◆ Task directions ◆
Your answer should be the exact lines of the data below from the one containing "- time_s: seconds" through the one containing "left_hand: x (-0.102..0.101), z"; please include nothing else.

···

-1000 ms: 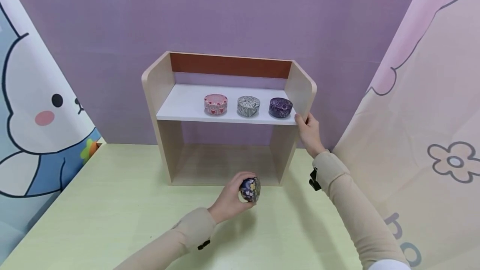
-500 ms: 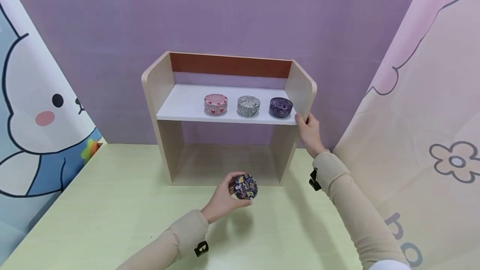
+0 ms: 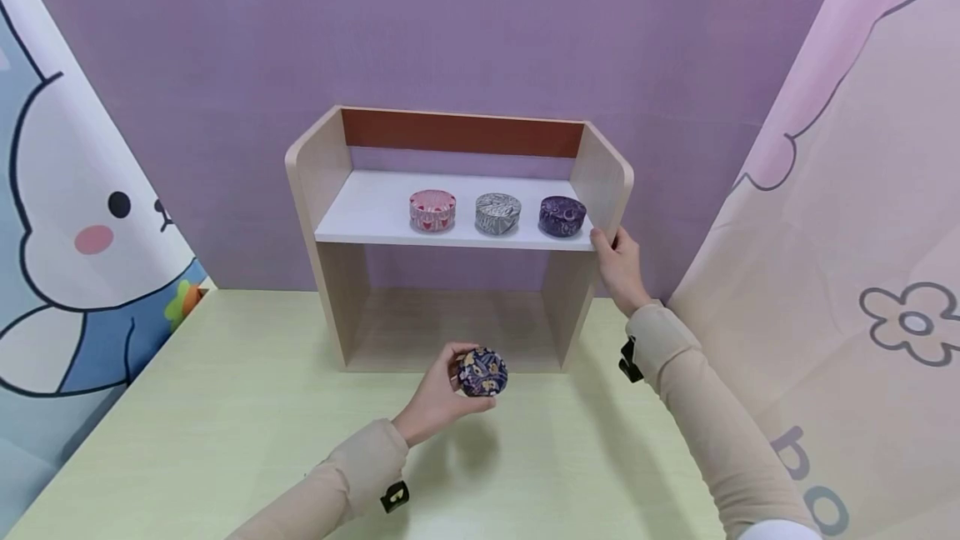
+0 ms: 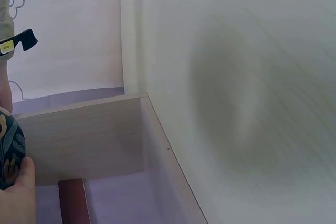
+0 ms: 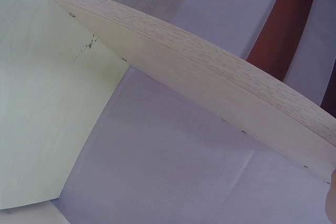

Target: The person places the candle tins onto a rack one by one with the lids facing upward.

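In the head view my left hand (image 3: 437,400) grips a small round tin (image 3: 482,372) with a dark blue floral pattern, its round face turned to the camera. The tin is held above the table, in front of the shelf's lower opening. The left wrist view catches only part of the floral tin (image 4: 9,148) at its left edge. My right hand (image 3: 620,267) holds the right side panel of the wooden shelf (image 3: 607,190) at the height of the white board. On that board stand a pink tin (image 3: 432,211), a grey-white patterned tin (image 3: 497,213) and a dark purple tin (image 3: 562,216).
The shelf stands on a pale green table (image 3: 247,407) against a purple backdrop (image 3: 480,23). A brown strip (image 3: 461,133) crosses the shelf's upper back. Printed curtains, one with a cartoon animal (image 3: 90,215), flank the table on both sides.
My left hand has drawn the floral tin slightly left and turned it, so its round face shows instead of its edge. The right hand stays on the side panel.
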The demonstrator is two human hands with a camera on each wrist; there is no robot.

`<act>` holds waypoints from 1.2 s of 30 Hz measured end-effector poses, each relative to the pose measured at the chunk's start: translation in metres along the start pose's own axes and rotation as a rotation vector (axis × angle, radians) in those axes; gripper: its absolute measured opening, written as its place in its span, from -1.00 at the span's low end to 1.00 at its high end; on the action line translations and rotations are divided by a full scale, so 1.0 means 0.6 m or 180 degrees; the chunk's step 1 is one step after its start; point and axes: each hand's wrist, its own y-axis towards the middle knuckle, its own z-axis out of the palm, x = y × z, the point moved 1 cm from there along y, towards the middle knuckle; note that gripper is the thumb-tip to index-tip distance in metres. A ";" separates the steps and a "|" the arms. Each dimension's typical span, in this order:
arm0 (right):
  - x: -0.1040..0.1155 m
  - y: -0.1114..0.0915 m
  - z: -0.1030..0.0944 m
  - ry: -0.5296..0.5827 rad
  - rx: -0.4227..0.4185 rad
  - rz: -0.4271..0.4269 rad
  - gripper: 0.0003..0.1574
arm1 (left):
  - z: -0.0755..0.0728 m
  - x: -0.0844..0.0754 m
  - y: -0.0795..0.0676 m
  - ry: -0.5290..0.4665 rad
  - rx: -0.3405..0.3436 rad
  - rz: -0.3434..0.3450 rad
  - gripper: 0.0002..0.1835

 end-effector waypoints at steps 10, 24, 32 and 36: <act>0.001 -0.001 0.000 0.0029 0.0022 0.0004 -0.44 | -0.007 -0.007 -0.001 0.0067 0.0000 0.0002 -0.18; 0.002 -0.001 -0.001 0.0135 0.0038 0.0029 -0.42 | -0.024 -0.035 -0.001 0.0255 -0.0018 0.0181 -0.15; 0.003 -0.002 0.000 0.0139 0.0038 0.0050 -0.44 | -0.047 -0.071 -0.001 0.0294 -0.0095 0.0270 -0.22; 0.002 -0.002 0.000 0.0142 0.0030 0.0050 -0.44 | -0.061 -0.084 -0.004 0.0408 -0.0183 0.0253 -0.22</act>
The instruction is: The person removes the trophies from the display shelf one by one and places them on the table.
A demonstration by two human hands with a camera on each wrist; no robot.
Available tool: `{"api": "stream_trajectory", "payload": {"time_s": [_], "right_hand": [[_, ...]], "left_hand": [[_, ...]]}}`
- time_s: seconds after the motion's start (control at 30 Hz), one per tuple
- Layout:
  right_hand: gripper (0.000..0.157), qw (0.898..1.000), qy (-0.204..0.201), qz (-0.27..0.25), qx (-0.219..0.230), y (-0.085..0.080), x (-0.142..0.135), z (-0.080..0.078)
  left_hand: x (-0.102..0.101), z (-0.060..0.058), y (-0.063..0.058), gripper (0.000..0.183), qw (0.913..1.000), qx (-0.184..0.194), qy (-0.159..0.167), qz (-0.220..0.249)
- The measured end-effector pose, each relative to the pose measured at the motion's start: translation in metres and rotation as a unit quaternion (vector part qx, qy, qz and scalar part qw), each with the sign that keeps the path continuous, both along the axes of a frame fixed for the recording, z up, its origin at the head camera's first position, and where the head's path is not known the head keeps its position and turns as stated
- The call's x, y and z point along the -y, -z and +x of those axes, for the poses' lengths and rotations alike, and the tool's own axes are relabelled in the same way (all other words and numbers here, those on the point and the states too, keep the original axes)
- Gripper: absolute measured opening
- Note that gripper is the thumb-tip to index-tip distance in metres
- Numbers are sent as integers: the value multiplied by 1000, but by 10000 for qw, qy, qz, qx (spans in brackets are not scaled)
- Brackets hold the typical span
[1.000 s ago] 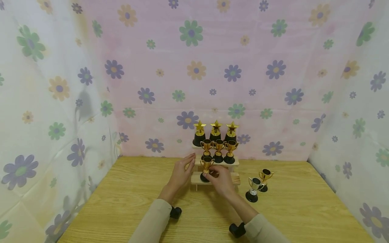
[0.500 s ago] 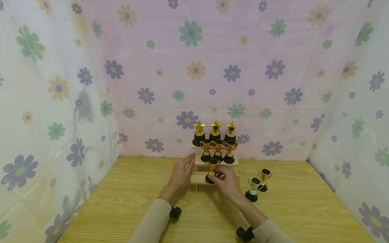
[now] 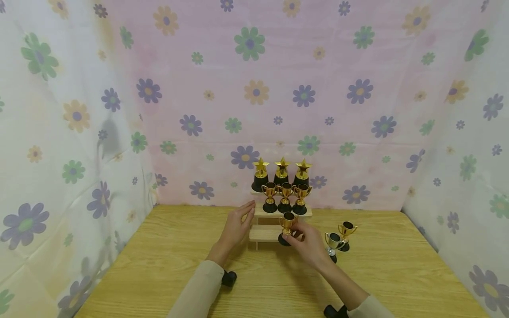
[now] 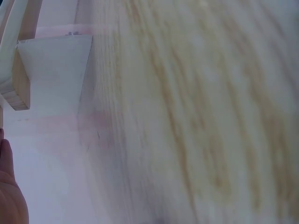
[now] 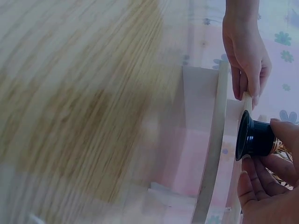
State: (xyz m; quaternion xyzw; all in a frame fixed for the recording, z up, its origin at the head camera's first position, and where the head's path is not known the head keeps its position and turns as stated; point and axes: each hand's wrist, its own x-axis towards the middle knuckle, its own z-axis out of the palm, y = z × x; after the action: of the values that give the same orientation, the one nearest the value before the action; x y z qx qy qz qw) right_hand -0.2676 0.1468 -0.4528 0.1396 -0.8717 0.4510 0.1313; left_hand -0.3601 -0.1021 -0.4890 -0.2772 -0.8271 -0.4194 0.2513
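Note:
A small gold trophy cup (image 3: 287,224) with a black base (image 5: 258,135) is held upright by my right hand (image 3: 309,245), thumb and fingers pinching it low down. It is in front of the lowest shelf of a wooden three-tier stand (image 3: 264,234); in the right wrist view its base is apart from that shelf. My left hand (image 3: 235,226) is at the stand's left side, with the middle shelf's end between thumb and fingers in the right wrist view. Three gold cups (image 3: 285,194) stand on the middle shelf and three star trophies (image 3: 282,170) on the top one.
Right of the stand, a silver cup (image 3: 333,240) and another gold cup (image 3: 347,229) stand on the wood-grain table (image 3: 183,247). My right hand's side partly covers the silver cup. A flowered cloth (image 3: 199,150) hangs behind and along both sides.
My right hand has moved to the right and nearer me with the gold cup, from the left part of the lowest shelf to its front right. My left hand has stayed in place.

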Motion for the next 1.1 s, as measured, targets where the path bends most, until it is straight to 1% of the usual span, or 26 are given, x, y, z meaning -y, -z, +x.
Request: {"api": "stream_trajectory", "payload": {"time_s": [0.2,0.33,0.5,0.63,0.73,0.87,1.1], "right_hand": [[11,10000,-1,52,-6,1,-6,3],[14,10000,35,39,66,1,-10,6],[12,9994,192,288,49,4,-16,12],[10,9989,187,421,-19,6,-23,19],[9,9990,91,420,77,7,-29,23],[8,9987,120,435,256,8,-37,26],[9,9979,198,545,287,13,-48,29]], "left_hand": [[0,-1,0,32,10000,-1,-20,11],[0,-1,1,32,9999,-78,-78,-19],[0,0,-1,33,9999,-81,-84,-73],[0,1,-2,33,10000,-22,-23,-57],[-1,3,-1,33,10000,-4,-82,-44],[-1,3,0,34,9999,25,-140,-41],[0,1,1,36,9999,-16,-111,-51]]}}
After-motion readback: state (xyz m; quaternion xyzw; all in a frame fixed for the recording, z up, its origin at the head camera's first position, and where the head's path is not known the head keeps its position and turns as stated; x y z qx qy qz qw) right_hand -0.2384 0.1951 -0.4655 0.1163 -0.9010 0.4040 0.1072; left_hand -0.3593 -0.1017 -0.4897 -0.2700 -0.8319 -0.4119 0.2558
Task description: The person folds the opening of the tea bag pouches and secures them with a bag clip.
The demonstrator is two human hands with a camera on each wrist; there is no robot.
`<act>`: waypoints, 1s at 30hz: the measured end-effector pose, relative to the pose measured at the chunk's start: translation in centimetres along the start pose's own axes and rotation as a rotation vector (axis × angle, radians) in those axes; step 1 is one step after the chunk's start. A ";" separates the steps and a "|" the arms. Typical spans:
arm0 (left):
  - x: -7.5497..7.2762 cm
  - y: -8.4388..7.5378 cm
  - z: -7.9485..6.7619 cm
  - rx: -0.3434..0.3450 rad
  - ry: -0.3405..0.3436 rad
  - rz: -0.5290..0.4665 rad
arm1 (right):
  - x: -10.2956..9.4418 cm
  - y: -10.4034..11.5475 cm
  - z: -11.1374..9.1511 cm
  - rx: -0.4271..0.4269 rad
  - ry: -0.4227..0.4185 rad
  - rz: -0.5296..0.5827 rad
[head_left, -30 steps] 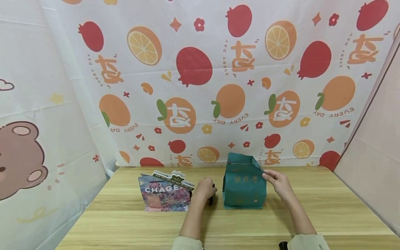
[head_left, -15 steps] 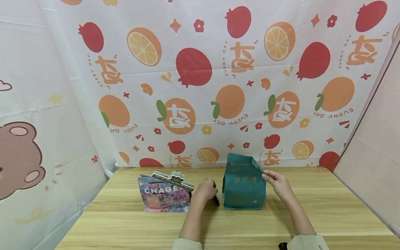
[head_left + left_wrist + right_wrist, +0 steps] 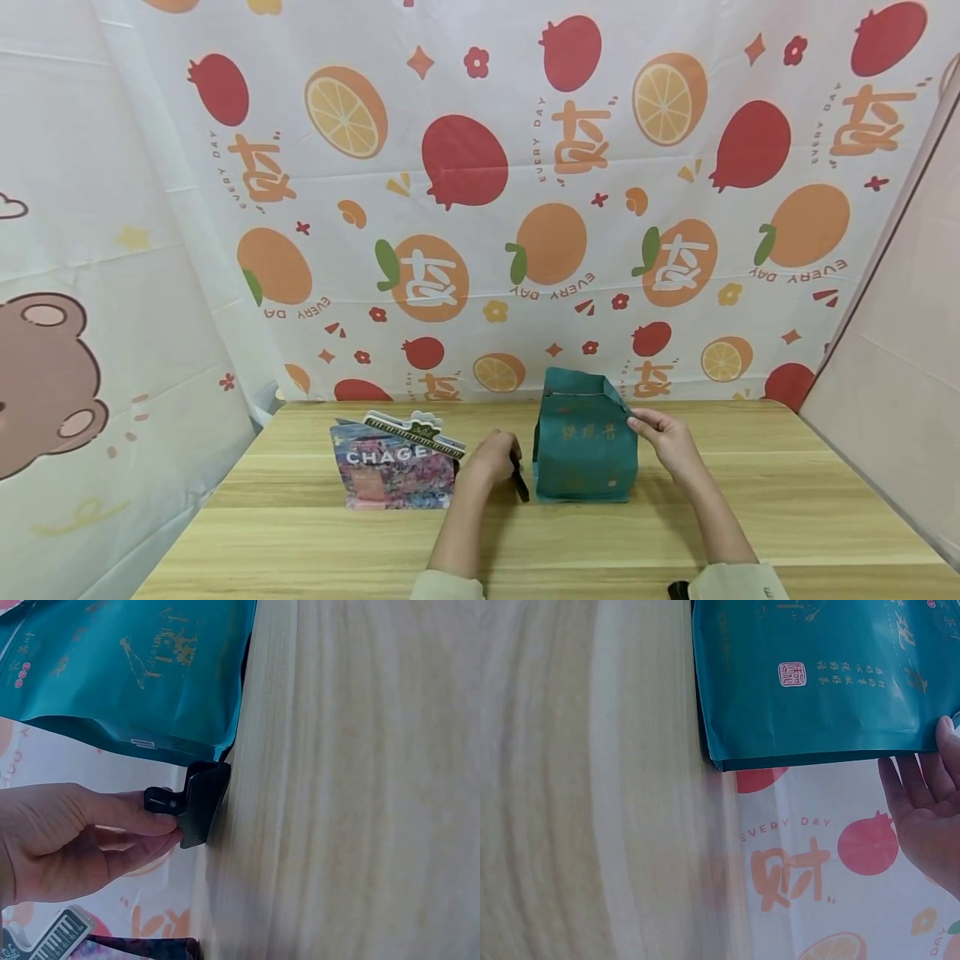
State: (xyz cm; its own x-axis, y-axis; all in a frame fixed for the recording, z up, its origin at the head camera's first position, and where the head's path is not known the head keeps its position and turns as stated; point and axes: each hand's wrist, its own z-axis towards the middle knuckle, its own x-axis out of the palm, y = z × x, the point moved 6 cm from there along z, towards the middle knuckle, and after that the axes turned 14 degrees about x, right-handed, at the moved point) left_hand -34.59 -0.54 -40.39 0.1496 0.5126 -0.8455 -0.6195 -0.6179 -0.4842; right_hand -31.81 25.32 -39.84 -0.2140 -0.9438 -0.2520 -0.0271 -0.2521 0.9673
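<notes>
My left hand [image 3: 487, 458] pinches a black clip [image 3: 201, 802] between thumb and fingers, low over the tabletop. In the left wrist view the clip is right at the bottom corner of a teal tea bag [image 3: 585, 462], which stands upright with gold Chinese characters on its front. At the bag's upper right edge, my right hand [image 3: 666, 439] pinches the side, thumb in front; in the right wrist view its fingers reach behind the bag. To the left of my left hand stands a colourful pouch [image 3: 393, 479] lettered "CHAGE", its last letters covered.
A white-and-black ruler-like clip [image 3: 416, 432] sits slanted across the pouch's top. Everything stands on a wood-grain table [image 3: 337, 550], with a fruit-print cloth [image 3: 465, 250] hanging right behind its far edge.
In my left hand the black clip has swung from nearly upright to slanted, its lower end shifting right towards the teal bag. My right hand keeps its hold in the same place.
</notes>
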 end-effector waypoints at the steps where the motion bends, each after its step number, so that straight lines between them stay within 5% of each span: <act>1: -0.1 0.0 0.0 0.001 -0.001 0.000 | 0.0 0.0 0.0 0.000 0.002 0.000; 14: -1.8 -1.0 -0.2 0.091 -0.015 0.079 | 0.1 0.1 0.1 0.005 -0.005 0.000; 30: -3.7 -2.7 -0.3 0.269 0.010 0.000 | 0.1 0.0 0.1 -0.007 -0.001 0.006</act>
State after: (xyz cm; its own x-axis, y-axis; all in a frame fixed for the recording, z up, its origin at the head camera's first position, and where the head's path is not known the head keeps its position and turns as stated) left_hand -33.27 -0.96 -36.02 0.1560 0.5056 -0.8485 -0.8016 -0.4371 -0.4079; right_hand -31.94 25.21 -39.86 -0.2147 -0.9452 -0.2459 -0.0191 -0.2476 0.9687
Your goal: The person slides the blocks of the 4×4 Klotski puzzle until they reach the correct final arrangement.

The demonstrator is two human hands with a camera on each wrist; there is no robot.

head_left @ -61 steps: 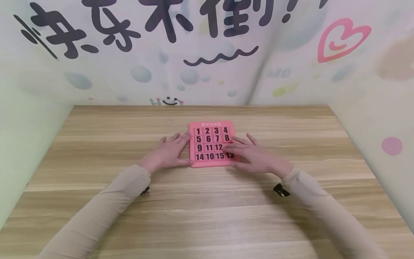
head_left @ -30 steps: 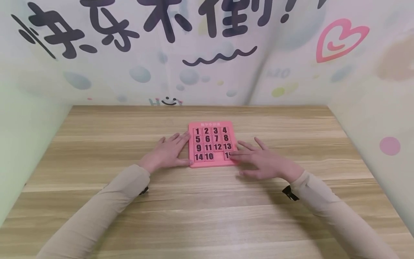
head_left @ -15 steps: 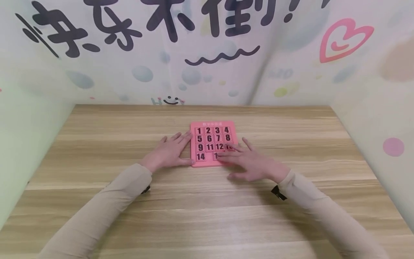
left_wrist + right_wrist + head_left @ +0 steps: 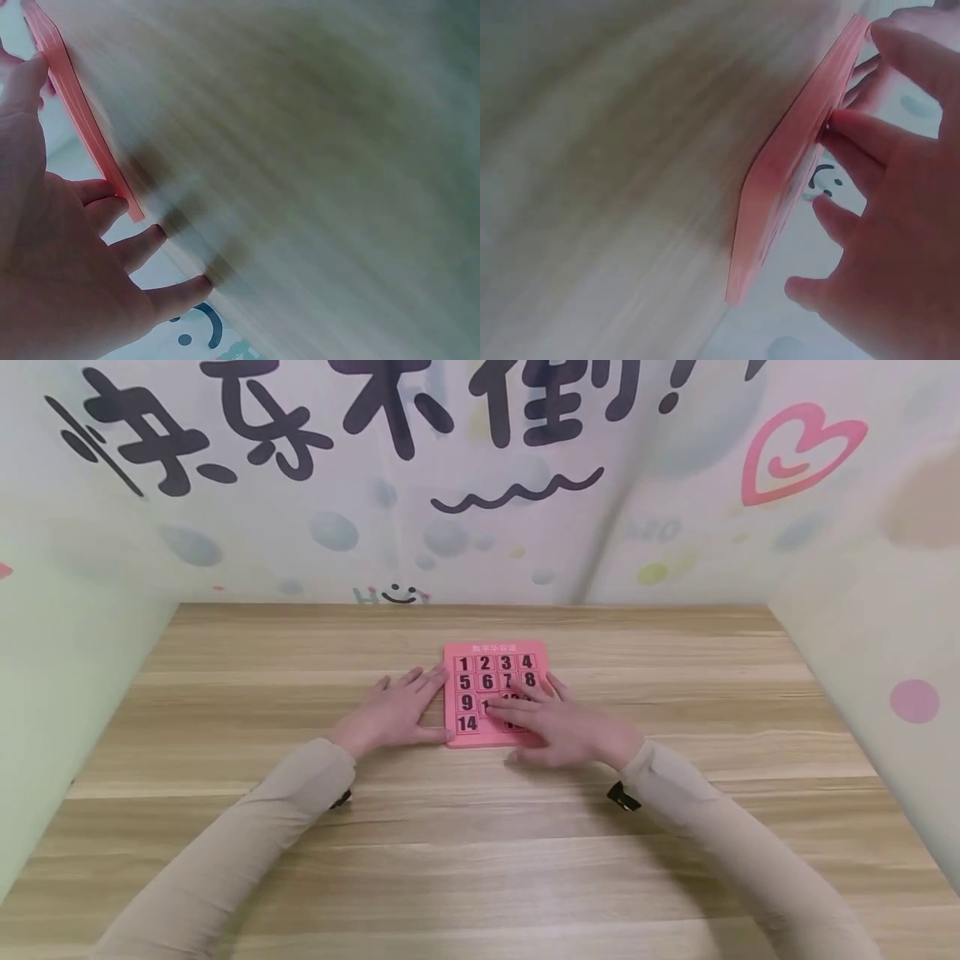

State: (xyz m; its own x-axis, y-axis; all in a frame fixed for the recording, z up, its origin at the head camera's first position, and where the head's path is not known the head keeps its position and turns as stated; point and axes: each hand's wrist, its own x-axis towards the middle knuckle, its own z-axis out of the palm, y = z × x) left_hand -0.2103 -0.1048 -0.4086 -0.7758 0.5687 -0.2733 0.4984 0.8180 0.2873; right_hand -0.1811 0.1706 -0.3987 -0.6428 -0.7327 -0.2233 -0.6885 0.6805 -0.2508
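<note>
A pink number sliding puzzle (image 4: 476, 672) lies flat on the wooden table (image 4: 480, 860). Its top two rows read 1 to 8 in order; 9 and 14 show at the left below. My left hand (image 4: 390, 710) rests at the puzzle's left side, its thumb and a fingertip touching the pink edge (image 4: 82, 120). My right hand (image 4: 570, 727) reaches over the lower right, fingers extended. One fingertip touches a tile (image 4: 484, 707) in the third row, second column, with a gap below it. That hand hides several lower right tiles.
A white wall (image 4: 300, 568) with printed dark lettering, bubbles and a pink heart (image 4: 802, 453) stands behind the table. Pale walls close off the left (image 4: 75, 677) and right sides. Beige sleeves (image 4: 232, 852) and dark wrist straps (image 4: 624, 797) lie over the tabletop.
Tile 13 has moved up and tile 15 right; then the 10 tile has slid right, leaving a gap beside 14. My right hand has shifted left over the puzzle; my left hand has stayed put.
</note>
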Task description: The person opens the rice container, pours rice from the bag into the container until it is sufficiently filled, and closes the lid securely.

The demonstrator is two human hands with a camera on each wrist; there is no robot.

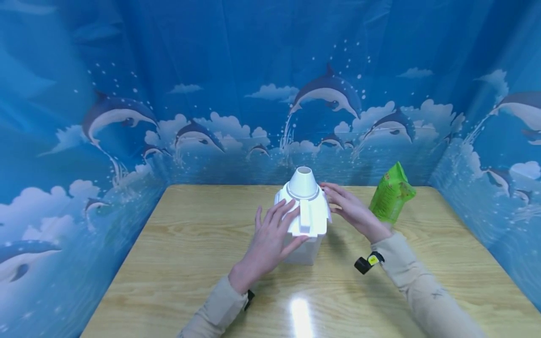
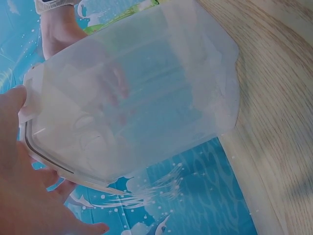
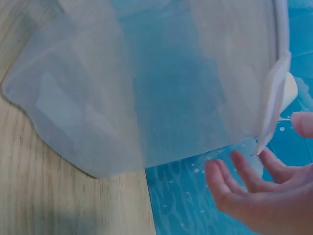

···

◆ Output for this task ◆
- time_s: seconds after the motion's start (control at 30 Hz), one per tuple
- Layout:
  right_hand: gripper (0.000..0.157), qw (0.898..1.000), qy (-0.204..0.201), qz (-0.27..0.25), qx (-0.219..0.230), y (-0.085..0.080), x (-0.142..0.135), z (-0.080..0.078)
  left_hand: x (-0.102..0.101), z (-0.060..0.058), y (-0.063..0.058), gripper (0.000..0.183), qw (0.913..1.000), qx (-0.184..0.194), qy (-0.159..0.167), qz (-0.220..0.249)

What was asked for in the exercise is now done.